The team then explored what happens during experimental neuroinflammation, a mouse model of multiple sclerosis. In these animals, cells in the brain and spinal cord began producing large amounts of GDF-15 right at the sites of inflammation. Immune cells that had infiltrated the central nervous system also contributed to this surge. Mice that lacked GDF-15 became sicker, recovered poorly and showed more aggressive brain immune cells, suggesting that the molecule normally acts as a brake to help resolve inflammation rather than prevent it from starting.

Brainstem “switchboard” sends calming signals to the spleen

GDF-15 can only trigger signals by binding to a specific sensor called GFRAL, which is found almost exclusively on neurons in a small brainstem area that lies outside the usual blood–brain barrier. The scientists used gene therapy and protein injections to raise GDF-15 in mice and found that this powerfully protected against neuroinflammation, even after disease was underway, without relying on stress hormones or simple weight loss. When GFRAL was missing, or when a mutant form of GDF-15 that could no longer bind this receptor was used, the protection disappeared. Activating GFRAL-positive neurons directly, using a chemogenetic tool that lets researchers turn cells on with a designer drug, was enough by itself to prevent immune cells from flooding into the spinal cord.

How nerve signals reshape T cells

To understand how a tiny group of neurons could control a large immune response, the team traced their effects to the spleen, a major hub for immune cells. Boosting GDF-15 or stimulating GFRAL-positive neurons increased the activity of sympathetic nerve fibers in the spleen and raised levels of norepinephrine, a chemical messenger better known for its role in the “fight-or-flight” response. When spleen T cells were exposed to norepinephrine or similar drugs, they divided less, displayed weaker activation markers and reduced levels of key surface “grip” proteins that normally help them stick to blood vessel walls and squeeze into the brain. In living animals, this translated into fewer activated T cells in lymphoid organs and dramatically fewer immune cells reaching the brain and spinal cord.
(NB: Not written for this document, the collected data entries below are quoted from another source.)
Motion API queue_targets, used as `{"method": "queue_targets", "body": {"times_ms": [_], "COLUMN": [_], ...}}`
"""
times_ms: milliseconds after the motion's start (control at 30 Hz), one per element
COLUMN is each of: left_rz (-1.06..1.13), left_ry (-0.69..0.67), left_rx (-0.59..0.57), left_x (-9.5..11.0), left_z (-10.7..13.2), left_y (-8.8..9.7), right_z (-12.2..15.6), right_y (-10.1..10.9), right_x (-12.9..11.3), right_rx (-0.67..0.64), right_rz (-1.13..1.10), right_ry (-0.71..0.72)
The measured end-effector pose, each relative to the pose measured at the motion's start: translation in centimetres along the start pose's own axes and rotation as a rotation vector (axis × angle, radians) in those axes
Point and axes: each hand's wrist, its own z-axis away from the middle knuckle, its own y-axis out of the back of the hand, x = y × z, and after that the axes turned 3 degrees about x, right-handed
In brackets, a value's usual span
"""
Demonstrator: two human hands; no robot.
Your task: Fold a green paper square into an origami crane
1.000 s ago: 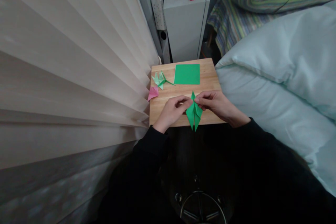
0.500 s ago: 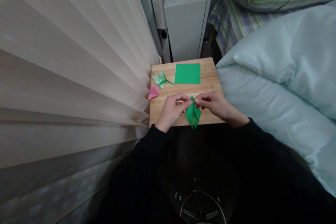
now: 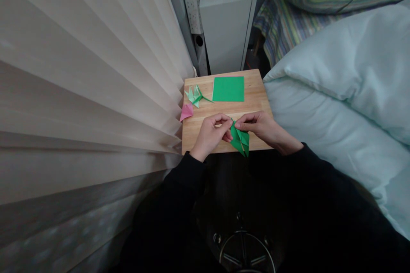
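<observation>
A folded green origami paper [image 3: 241, 140], diamond-like with pointed ends, is held over the near edge of a small wooden table [image 3: 198, 136]. My left hand [image 3: 213, 133] pinches its upper tip from the left, thumb and index finger closed. My right hand [image 3: 258, 127] pinches the same end from the right, close beside the left fingertips. The paper slants, its lower point toward the right and toward me. Part of its top is hidden behind the fingers.
A stack of green square paper [image 3: 228, 89] lies at the table's back. Light green folded pieces [image 3: 194, 95] and a pink folded paper [image 3: 186, 111] sit at the left. Pleated curtain [image 3: 128, 72] borders the left side, pale bedding [image 3: 336, 76] the right, a white cabinet [image 3: 225, 34] behind.
The folded green paper has tilted, its lower point swinging to the right. Both hands keep their pinch near the top, with only small finger shifts.
</observation>
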Motion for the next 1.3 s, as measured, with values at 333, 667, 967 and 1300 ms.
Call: {"method": "queue_targets", "body": {"times_ms": [333,667,967,1300], "left_rz": [0.023,0.007,0.028,0.035], "left_ry": [0.001,-0.018,0.005,-0.023], "left_rx": [0.045,0.083,0.082,0.038], "left_x": [-0.07,-0.01,0.16,-0.44], "left_z": [0.06,-0.08,-0.22,-0.52], "left_y": [-0.48,-0.7,-0.44,0.03], "right_z": [-0.16,-0.09,-0.03,-0.14], "right_y": [0.01,-0.15,-0.16,-0.14], "right_x": [0.24,0.36,0.39,0.49], "right_rx": [0.034,0.046,0.038,0.031], "right_rz": [-0.002,0.03,0.039,0.09], "right_ry": [0.01,0.028,0.039,0.043]}}
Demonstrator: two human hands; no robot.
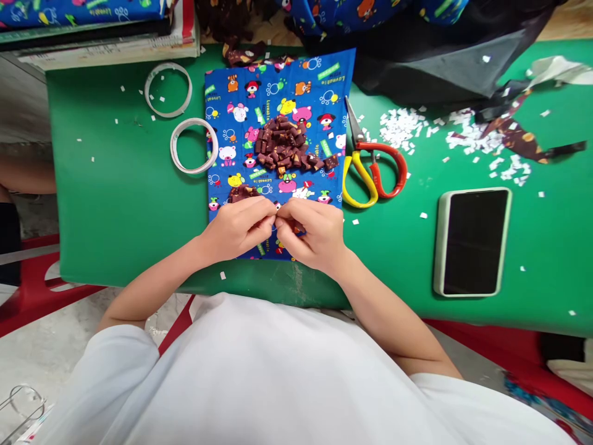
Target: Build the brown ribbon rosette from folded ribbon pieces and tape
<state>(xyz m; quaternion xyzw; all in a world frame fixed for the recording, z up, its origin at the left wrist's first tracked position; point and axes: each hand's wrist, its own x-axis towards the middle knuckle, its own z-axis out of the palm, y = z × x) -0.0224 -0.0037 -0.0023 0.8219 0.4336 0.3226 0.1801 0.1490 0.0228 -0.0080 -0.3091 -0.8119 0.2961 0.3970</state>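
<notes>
My left hand [241,225] and my right hand [312,232] meet fingertip to fingertip over the near part of a blue cartoon-printed sheet [222,136]. Both are closed in a pinch; what lies between the fingertips is too small to make out. A heap of small dark brown patterned pieces [282,145] rests on the middle of the sheet. Beyond my left hand sits a smaller brown bunch [243,193], partly covered by it. Scissors [365,164] with one yellow and one red handle lie at the sheet's right edge, blades pointing away from me.
Two tape rings [173,139] lie left of the sheet. A phone [475,241] rests at right on the green table [115,204]. White paper bits [401,130], brown scraps [523,139] and black cloth [435,68] spread across the back right. Stacked papers [115,46] stand back left.
</notes>
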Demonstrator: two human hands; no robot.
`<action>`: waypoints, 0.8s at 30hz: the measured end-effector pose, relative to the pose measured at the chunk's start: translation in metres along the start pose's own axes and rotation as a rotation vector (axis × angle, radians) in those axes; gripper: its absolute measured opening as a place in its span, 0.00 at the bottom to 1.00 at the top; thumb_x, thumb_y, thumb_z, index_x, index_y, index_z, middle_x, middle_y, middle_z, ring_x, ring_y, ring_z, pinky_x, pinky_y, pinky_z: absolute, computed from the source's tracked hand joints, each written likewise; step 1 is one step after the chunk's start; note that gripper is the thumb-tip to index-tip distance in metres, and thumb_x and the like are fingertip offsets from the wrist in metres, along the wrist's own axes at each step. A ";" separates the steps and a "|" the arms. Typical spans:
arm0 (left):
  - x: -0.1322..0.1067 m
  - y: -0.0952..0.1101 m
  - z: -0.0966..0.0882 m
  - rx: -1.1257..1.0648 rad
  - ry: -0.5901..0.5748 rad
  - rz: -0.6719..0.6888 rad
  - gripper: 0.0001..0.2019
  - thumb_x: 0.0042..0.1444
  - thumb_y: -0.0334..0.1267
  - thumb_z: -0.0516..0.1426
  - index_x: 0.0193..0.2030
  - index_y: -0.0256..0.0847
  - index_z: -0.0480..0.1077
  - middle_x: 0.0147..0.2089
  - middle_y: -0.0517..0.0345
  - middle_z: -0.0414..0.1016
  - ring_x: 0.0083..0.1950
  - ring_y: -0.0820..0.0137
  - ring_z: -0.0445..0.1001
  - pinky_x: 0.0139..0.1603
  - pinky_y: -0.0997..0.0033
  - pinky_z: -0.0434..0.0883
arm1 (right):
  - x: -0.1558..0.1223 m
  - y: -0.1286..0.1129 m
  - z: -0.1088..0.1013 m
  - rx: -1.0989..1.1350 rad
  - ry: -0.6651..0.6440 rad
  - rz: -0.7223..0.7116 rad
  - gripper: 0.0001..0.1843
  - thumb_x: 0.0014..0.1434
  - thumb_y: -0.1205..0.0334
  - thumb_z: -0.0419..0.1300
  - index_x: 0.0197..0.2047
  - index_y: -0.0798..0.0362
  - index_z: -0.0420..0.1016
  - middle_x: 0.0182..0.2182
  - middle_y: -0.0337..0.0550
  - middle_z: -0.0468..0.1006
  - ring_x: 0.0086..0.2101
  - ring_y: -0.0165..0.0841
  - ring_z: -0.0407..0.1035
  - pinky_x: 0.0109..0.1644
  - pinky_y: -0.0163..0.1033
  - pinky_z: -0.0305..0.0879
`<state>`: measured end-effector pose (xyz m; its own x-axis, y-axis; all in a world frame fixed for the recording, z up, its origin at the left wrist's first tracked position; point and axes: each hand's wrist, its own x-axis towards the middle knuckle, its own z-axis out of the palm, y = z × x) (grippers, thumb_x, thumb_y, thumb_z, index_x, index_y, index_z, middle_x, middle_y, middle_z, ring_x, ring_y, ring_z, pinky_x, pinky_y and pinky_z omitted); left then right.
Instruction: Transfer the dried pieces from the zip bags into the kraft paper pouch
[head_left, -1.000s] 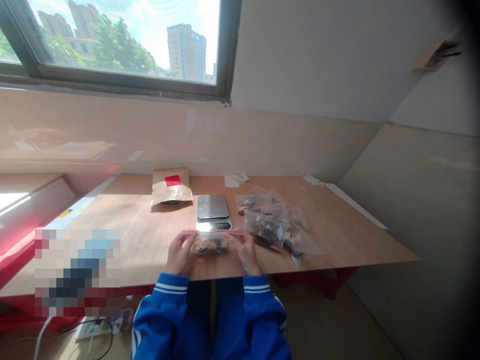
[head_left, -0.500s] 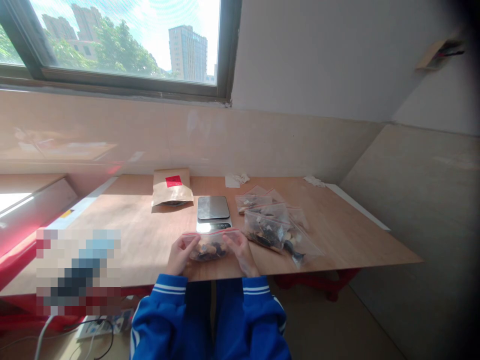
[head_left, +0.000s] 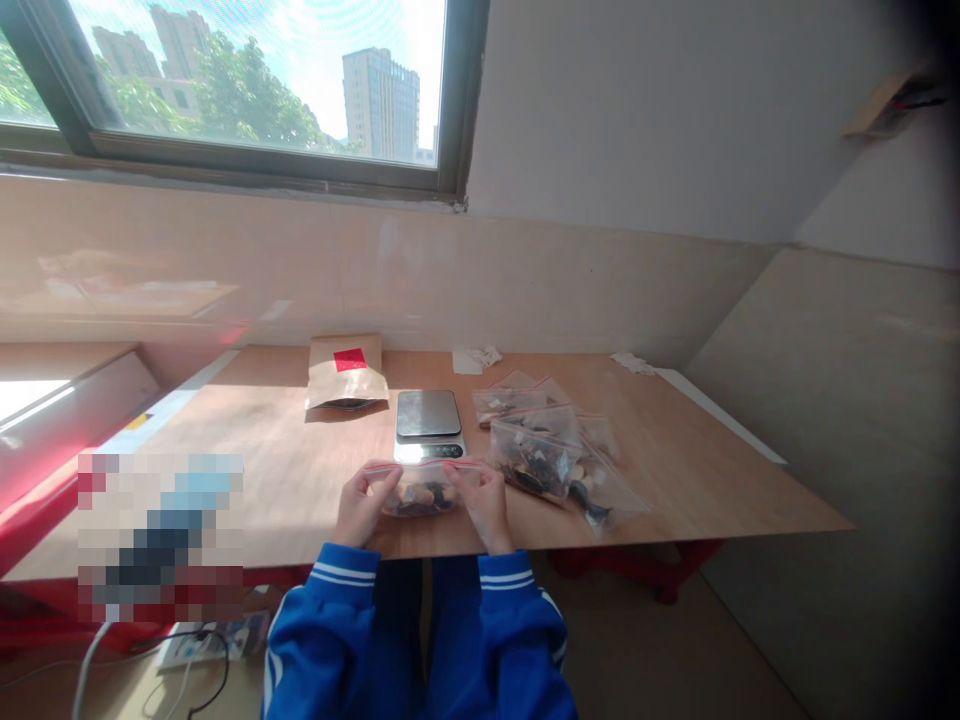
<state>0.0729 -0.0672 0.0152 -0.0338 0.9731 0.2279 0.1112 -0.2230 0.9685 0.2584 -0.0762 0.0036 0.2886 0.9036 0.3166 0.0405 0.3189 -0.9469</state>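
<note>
Bag (head_left: pixel 422 492): small clear zip bag, red strip along its top, dark and tan pieces inside. What the pieces are cannot be told.
Bag position: on the table (head_left: pixel 690 480) at its near edge, just in front of the scale (head_left: pixel 427 422), between the two hands.
Left hand (head_left: pixel 362 503): fingers curled in, tips pinched on the left end of the bag's top strip; wrist at the table edge.
Right hand (head_left: pixel 487 503): fingers bent and closed on the right end of the same strip, back of the hand up.
Grip: both hands hold the one bag, its top edge stretched between them. Whether the seal is pressed closed cannot be told.
Sleeves (head_left: pixel 341 575): blue, white bands at the cuffs, coming in from the bottom of the view.
Scale: flat, dark steel pan, display strip on the side facing the person.
Pile (head_left: pixel 551 455): several filled zip bags, overlapping, right of the scale and near the right hand. Contact with the held bag cannot be told.
Pouch (head_left: pixel 345 372): brown paper, red label, lying flat behind and left of the scale.
Scraps (head_left: pixel 474 358): crumpled white paper at the far edge of the table; another bit (head_left: pixel 628 362) further right.
Window (head_left: pixel 247 80): above the back wall — towers and trees outside.
Floor: white power strip (head_left: pixel 199 645) with cables, lower left.
</note>
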 end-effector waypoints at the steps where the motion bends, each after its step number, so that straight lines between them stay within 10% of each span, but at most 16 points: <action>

A new brain–immune circuit with treatment potential

Taken together, the findings reveal a finely tuned circuit: pregnancy or tissue stress raises GDF-15, this signal reaches GFRAL-expressing neurons in the brainstem, those neurons activate sympathetic nerves to the spleen, and norepinephrine then reins in potentially harmful T cells by limiting their activation, growth and ability to enter the brain. Rather than broadly suppressing immunity, this pathway selectively cools autoimmune attacks. Because druglike versions of GDF-15 and tools that target its receptor have already been tested for other conditions, this newly charted brain–immune axis offers a promising route to future therapies for multiple sclerosis and possibly other autoimmune diseases.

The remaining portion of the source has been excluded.